Due to their interesting chemical properties and large number of distinct members, isoprostanes are of clinical interest for two main reasons: 1. they are ligands for prostaglandin receptors, and thus may exhibit biological activity like TXA2 and other AA metabolites [70, 74]; and 2. they have been found to associate with the oxidative status of an organism [75, 76]. Moreover, there is evidence that their levels serve as a predictor of the onset and severity of inflammatory diseases such as atherosclerosis and Alzheimer's disease [75, 77]. Indeed, isoprostanes are thought to participate in the pathogenesis of Alzheimer's disease. Evaluation of the blood and urinary levels of certain isoprostanes' and their metabolites, respectively, has been demonstrated to be a reliable approach to the assessment of lipid peroxidation, and therefore of oxidative stress in vivo[78]. More specifically, evidence points to the possibility that isoprostanes may be involved in the genesis of certain disease states. For example, in vitro studies revealed that isoprostanes can induce oligodendrocyte progenitor cell death and induce vasoconstriction and mitogenesis, as well as inflame endothelial cells to bind monocytes, a critical initiating event in atherogenesis [7981]. An in vivo mouse model suggested that isoprostanes are involved in the development of thrombi at sites of vascular injury [82]. Furthermore, LDLR- and ApoE-deficient mouse models demonstrated that these oxidation products accelerate the development of atherosclerosis independent of de novo TXA2 synthesis or changes in plasma lipid levels [83]. In patients with atherosclerosis and acute myocardial infarction, levels of isoprostanes were also found to be elevated and their reduction coincided with decreased atherogenesis, suggesting a role for this oxidized lipid in the development of this disease state [76, 84].

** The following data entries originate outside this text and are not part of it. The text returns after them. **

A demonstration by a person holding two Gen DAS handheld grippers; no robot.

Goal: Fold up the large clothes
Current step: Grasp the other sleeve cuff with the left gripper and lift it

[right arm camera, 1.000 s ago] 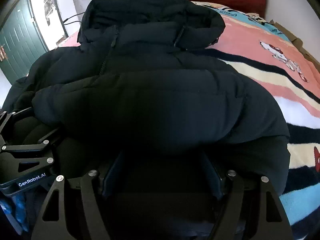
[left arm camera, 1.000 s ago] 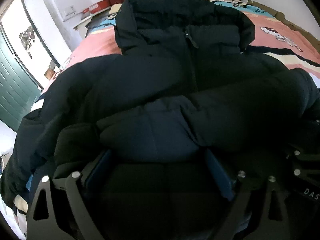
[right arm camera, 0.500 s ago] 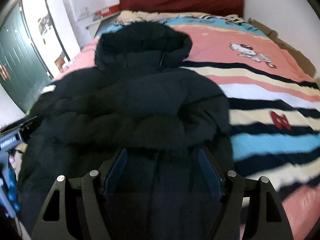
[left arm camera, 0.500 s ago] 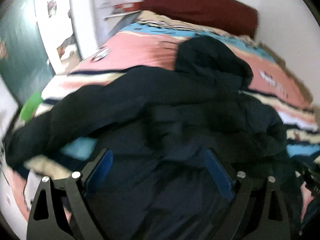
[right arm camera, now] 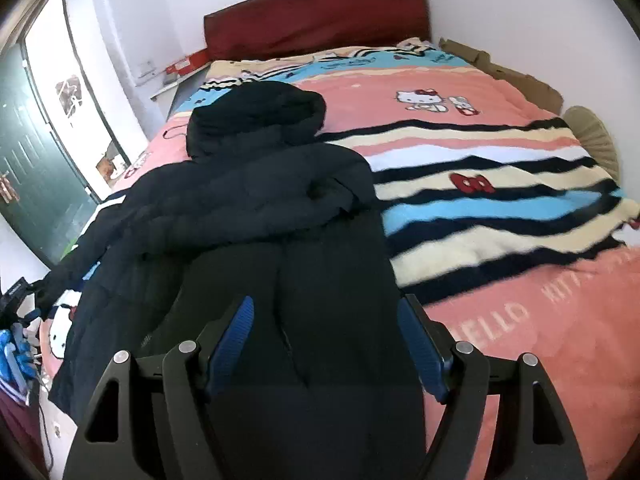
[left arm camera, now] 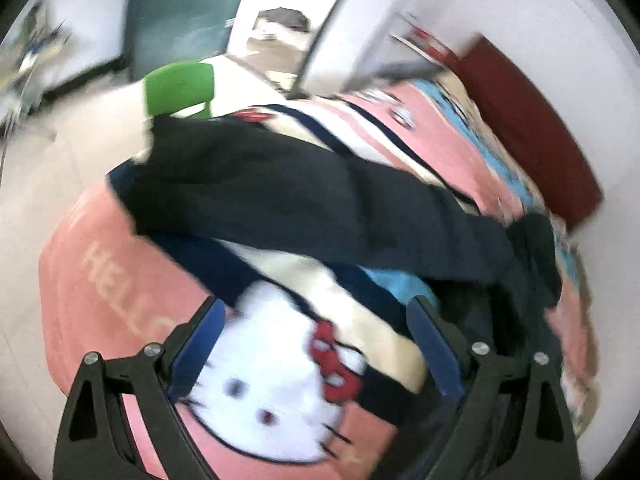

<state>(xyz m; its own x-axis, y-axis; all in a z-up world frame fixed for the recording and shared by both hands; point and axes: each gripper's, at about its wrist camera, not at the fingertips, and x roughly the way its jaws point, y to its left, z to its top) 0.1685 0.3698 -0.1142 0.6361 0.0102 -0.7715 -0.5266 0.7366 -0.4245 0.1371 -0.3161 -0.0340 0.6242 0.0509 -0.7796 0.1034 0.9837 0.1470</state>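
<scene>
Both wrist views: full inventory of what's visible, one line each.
puffer jacket: one, black, hooded, lying on the bed's left half, hood toward the headboard
blanket: one, pink with cream, blue and navy stripes and cartoon cats, covering the bed
headboard: one, dark red, against the white wall
door: one, dark green, left of the bed
green chair: one, on the floor beside the bed
left hand-held gripper: black, blue pads, open over the blanket
right hand-held gripper: black, blue pads, open above the jacket
</scene>
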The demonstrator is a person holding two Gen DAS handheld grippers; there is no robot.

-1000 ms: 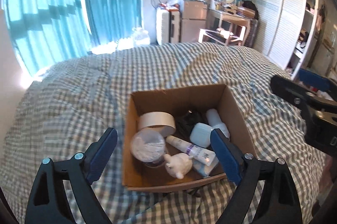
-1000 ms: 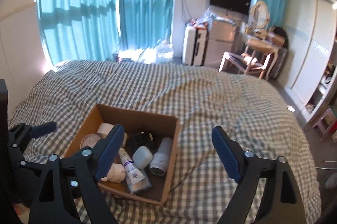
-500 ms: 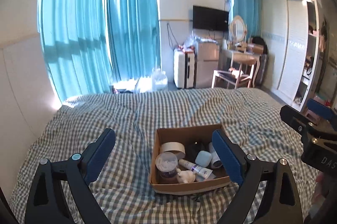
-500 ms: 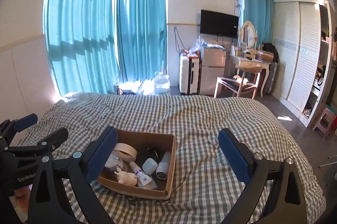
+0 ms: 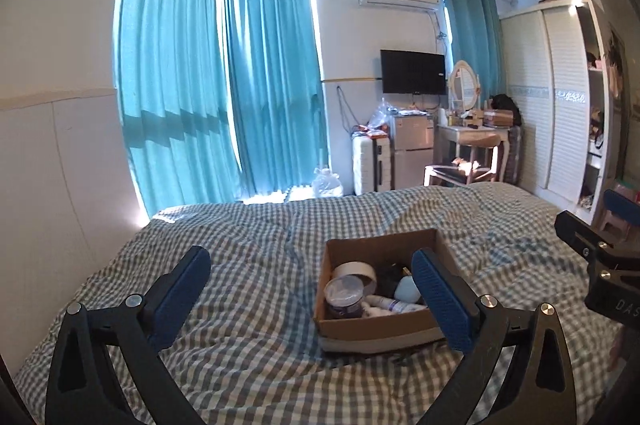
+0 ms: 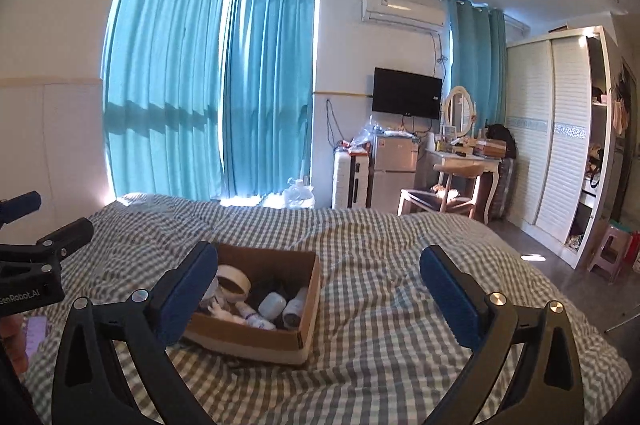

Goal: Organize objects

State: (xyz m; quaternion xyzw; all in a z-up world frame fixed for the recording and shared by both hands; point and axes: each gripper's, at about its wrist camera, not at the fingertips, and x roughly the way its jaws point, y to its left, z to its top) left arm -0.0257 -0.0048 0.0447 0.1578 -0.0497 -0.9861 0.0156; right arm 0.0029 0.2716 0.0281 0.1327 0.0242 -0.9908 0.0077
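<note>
An open cardboard box sits on the checked bed; it also shows in the right wrist view. Inside lie a tape roll, a clear round jar, a white tube, a pale blue case and small white bottles. My left gripper is open and empty, held back from the box. My right gripper is open and empty, to the right of the box. Each gripper shows at the edge of the other's view.
The grey checked duvet covers the whole bed. Teal curtains hang behind. A white suitcase, small fridge, dressing table with chair and white wardrobe stand beyond the bed's far side.
Both grippers have pulled back and tilted up from the box, which now looks smaller and lower in view. Both stayed open and empty.
</note>
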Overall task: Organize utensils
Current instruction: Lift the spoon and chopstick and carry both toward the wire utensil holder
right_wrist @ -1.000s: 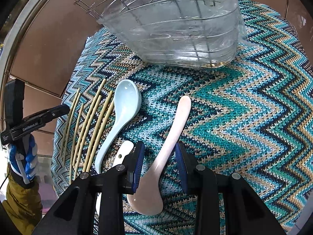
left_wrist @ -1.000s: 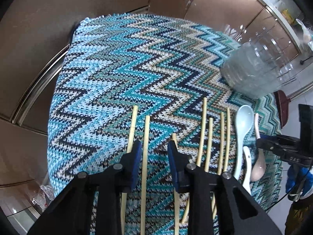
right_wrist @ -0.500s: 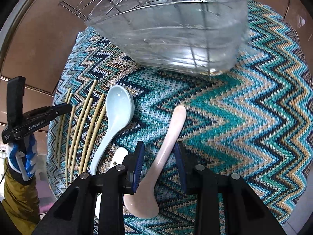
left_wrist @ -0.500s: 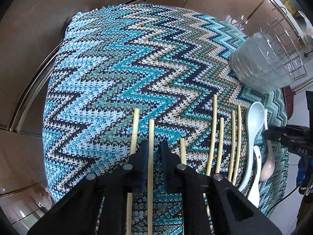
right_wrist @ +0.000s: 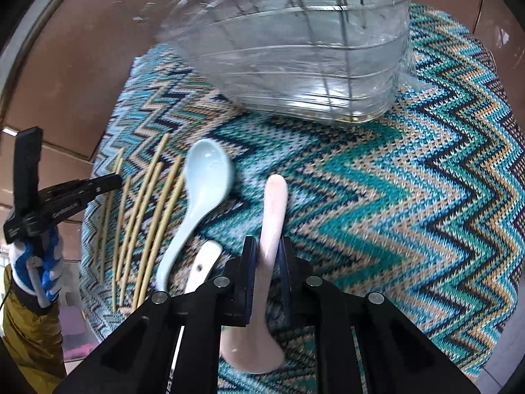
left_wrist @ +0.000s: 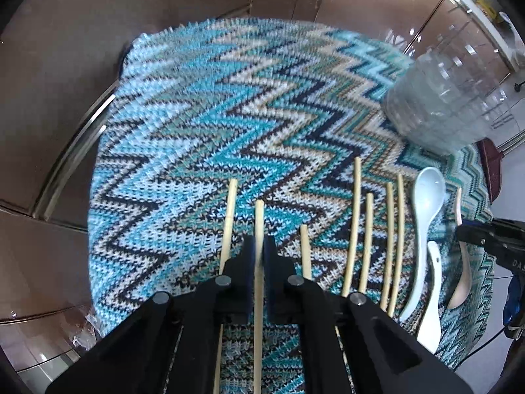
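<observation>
My left gripper is shut on one bamboo chopstick that lies on the zigzag cloth. Another chopstick lies just left of it and several more to the right. My right gripper is shut on the handle of the pink spoon, whose bowl points back under the gripper. A light blue spoon and a white spoon lie left of it. The spoons also show in the left wrist view, at its right side.
A wire rack lined with clear plastic stands at the far side of the cloth; it also shows in the left wrist view. Brown cabinet fronts surround the cloth. The left gripper shows at the left of the right wrist view.
Both grippers were open and have closed: the left on the chopstick between its fingers, the right on the pink spoon's handle. Both views are now slightly blurred.
</observation>
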Available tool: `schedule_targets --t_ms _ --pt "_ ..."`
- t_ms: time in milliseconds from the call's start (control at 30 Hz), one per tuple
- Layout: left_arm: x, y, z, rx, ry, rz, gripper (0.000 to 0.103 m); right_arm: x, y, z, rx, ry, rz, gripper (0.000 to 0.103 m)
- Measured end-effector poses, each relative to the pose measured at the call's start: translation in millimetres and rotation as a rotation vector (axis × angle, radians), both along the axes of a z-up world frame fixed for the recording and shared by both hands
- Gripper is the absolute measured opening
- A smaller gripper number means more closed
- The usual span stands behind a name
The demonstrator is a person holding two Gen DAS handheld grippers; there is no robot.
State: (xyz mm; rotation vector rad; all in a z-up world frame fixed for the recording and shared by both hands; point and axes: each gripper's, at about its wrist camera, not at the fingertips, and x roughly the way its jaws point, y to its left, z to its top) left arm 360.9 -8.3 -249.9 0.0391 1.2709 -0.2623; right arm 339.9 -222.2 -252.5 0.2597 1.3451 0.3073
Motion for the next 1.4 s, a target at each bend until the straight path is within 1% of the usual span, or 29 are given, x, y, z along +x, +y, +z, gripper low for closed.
schedule_targets --t_ms 167,267,433,500,633,767,933,1100,1400 --pt "-22.8 -0.5 21.3 -0.015 -0.086 0.022 0.005 -32.2 -0.7 23.5 0.040 -0.131 0.017 0.012" --pt "-38.6 2.8 33.1 -0.024 -0.128 0.048 0.004 -61.1 -6.3 37.0 0.056 -0.225 0.014 0.012" --pt "-56.7 25.6 47.8 -0.044 -0.188 0.077 0.004 -102.9 -11.0 54.8 0.063 -0.385 0.008 0.012" --pt "-66.1 26.7 53.6 -0.048 -0.208 0.091 0.004 -119.4 -14.7 59.2 0.071 -0.436 -0.007 0.012" --pt "-81.5 30.7 66.9 -0.060 -0.247 0.110 0.004 -144.9 -16.3 65.0 0.084 -0.508 -0.037 0.012" --pt "-93.7 33.1 79.0 -0.065 -0.277 0.123 0.004 -164.8 -18.8 72.4 0.064 -0.561 -0.047 0.012" --pt "-109.7 35.8 90.3 -0.071 -0.308 0.138 0.005 -183.4 -14.7 75.5 0.042 -0.596 -0.051 0.011" --pt "-123.8 36.2 102.3 -0.075 -0.333 0.141 0.005 -197.1 -14.8 84.1 0.042 -0.629 -0.050 0.011" --pt "-141.1 39.8 131.0 -0.118 -0.380 0.154 0.004 -214.2 -8.2 112.0 0.045 -0.701 -0.039 0.011"
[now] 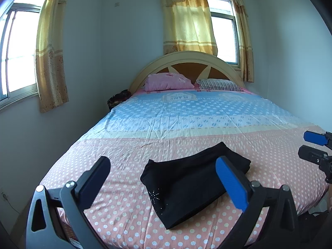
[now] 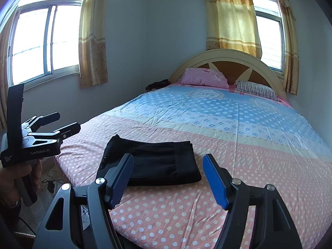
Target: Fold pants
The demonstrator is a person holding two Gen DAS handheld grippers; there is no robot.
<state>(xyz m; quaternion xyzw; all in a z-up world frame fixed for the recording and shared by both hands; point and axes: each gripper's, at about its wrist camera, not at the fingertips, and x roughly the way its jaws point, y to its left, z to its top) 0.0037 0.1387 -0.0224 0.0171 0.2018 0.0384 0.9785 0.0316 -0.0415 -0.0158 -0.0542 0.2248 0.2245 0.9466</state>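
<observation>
2 grippers are held above the near end of the bed, and nothing is gripped by either. By the left gripper no cloth is touched; its fingers are spread wide. Between both, the pants are seen lying on the pink dotted sheet, already folded into a compact rectangle, so little seems left. Likewise, the right gripper is held wide apart, empty.

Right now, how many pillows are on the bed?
2. A pink pillow lies at the headboard on the left; a striped pillow sits beside it on the right. None seem hidden.
</observation>
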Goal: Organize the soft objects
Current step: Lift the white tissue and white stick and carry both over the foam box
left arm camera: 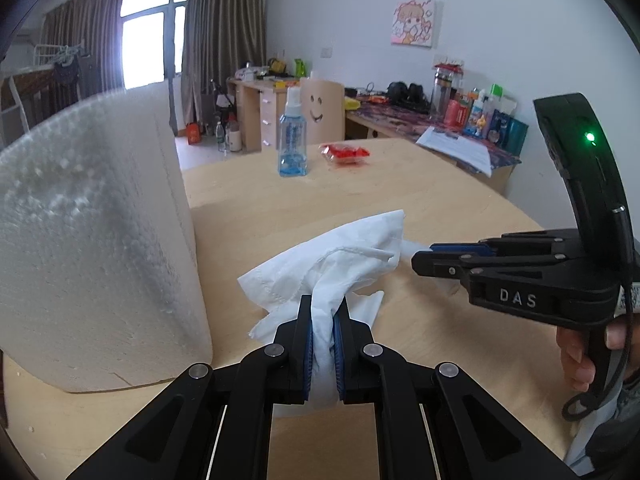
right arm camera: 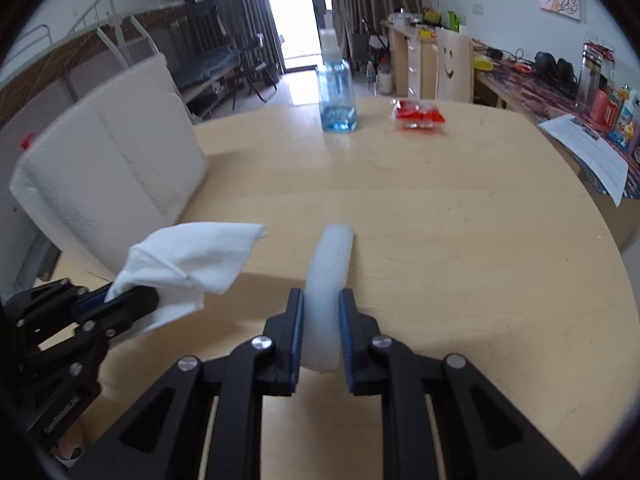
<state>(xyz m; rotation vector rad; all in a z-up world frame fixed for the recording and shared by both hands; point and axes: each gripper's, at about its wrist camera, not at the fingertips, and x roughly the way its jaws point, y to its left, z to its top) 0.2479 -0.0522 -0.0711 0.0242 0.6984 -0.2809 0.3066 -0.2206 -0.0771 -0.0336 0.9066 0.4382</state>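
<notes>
Pinched between the blue pads of my left gripper (left arm camera: 322,344) is a crumpled white tissue (left arm camera: 340,260), its loose folds fanning out above the round wooden table (left arm camera: 420,200). My right gripper (right arm camera: 322,328) holds the other end of that paper: a twisted white strip (right arm camera: 330,276) runs up between its pads, and the jaws stand narrow around it, pressing on both sides. From the left wrist camera I see the right gripper side-on, with fingers (left arm camera: 576,360) of my hand wrapped around its handle. Taking the tissue as my landmark, a big roll of paper towel (left arm camera: 92,240) stands upright just to its left, close but not touching. Well beyond the tissue, on the far part of the table, a clear spray bottle of blue liquid (left arm camera: 293,140) stands upright, and a small red packet (left arm camera: 346,155) lies just to the right of the bottle.
</notes>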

Most of the studies examining the biological activity of isoprostanes have been conducted with a specific form, 8-iso-PGF (Figure 1), as it is one of the most abundantly produced in vivo[85]. Much work has been done with this compound as it is commercially available, having been previously synthesized for unrelated reasons and was therefore readily available for a host of studies (i.e., infusion, bioassay, receptor binding/affinity studies, etc). Additionally, it exhibits chemical stability that significantly exceeds that of TXA2, suggesting it's potential for long-term signaling capacity that may lead to systemic priming of platelets [83]. To this end, 8-iso-PGF has been reported to exhibit significant biological activity. Specifically, it has been found to be a mitogen in 3T3 cells and in vascular smooth muscle cells and evidence suggests it may play a role in pulmonary oxygen toxicity [86, 87]. This biological activity may be a result of modification of the integrity and fluidity of membranes, a characteristic consequence of oxidative damage [88]. This occurs as a result of the distorted shape of isoprostanes relative to the normal fatty acids present in membrane phospholipids and could be critical in modifying the hemodynamic properties in vascular tissues into a more dysfunctional microenvironment conducive to initiating chronic disease states.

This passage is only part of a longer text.